С некоторого времени репертуар оркестра, весьма многообразный, резко сократился — играли чуть ли не одного Чайковского. А в последние дни оркестр вообще замолк: Надежда Филаретовна не могла слышать музыки, кроме тех внезапных страстных и мучительных звуков, которые вырывались вдруг из ее горла или из-под пальцев, которые она как будто пыталась размозжить о клавиши.

И вот сейчас ее пальцы сами потянулись к желтоватой слоновой кости и странно скрючились, словно хотели сомкнуться на горле музыки, которая вот-вот родится.

Нет, только тот, кто зналСвиданья жажду,Поймет, как я…

Слезы прихлынули к глазам. Надежда Филаретовна запрокинула голову и стояла так в позе «Молящейся» Луки Кранаха, пока слезы не отхлынули назад, лишь чуть увлажнив уголки глаз. Шаги в коридоре были как полет ласточки, и все же Надежда Филаретовна услышала их и мгновенно узнала. Она выпрямилась, упокоила голову на долгой, прямой шее и не оглянулась, когда дверь бесшумно отворилась. Словно свист рассекаемого телом птицы воздуха, и худые теплые руки обвились вокруг ее плеч.

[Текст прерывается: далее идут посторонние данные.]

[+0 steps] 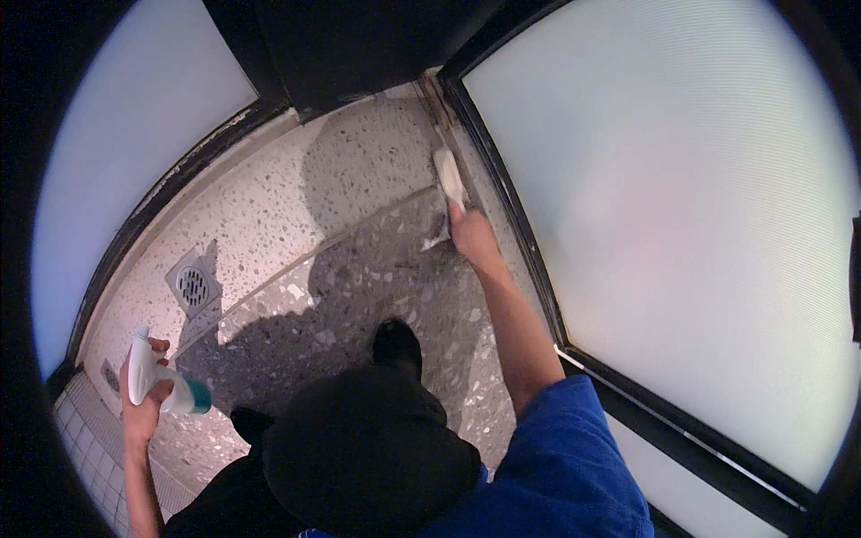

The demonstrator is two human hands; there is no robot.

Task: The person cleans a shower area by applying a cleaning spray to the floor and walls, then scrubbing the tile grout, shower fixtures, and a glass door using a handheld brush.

— Мама, простите мое вторжение, но вы пели так горестно, что я… не выдержала… Вы так никогда не пели!.. Что с вами, мама, милая? У вас какое-то горе, поделитесь со мной. Я так люблю вас!..

Люблю!.. Исстрадавшееся и не понимающее себя сердце Надежды Филаретовны мгновенно откликнулось этому слову. Она повернулась к Юлии и растроганно поцеловала ее в лоб… Они были очень похожи друг на друга, но в лице Юлии все черты матери отразились в смягченном, ослабленном виде: и недостатки — подбородок Юлии был круглее, женственней, и достоинства — черные материнские глаза были у Юлии просто красивыми глазами, а не боговыми колодцами.

— Вы здоровы, мама?

— Совершенно здорова… обычные мигрени… — Надежде Филаретовне впервые после смерти мужа захотелось опереться о чью-то руку. — Меня заботит… нет, терзает, мучает судьба Чайковского. Я места себе не нахожу!

— Вы так его любите, мама? — тихо спросила Юлия. Надежда Филаретовна сжала тонкие губы, но ответила мягко, терпеливо:

— Это не та любовь, о какой ты думаешь. Ту любовь я изжила до конца с твоим отцом. — И, говоря так, она была искренна. — Я боготворю Чайковского, преклоняюсь перед ним и жалею его. В той, другой любви надо видеть человека, быть с ним, — мне не нужно видеть Чайковского, мне надо лишь знать, что ему хорошо, не страшно, что будет его музыка, дающая мне ни с чем не сравнимое наслаждение. Ему плохо сейчас, я это знаю… сердцем знаю.

— Он вам писал… что ему плохо? — осторожно спросила Юлия.

— Нет. Последнее письмо пришло две недели назад. Я спрашивала его о Четвертой симфонии, о нашей симфонии… — голос ее пресекся.

Юлия взяла ее руку и поцеловала. Она с печалью приметила, что нежная, тонкая кожа матери начала грубеть… Бедная, бедная мама!..

Надежда Филаретовна овладела собой, лишь голос чуть напрягался обузданным волнением.

— Это письмо — самое удивительное и проникновенное из всего написанного о музыке. Я дам тебе прочесть. Оно все о музыке. Ни слова о себе, о своих невзгодах. Удивительная, необыкновенная скромность! — Темные глаза ее сверкнули. — Это даже неделикатно в отношении такого друга, как я. Он должен сделать свою боль моей болью, свою муку моей мукой, свою беду моей бедой…

— Но, может быть, вы заблуждаетесь, мама, и ему вовсе не так плохо?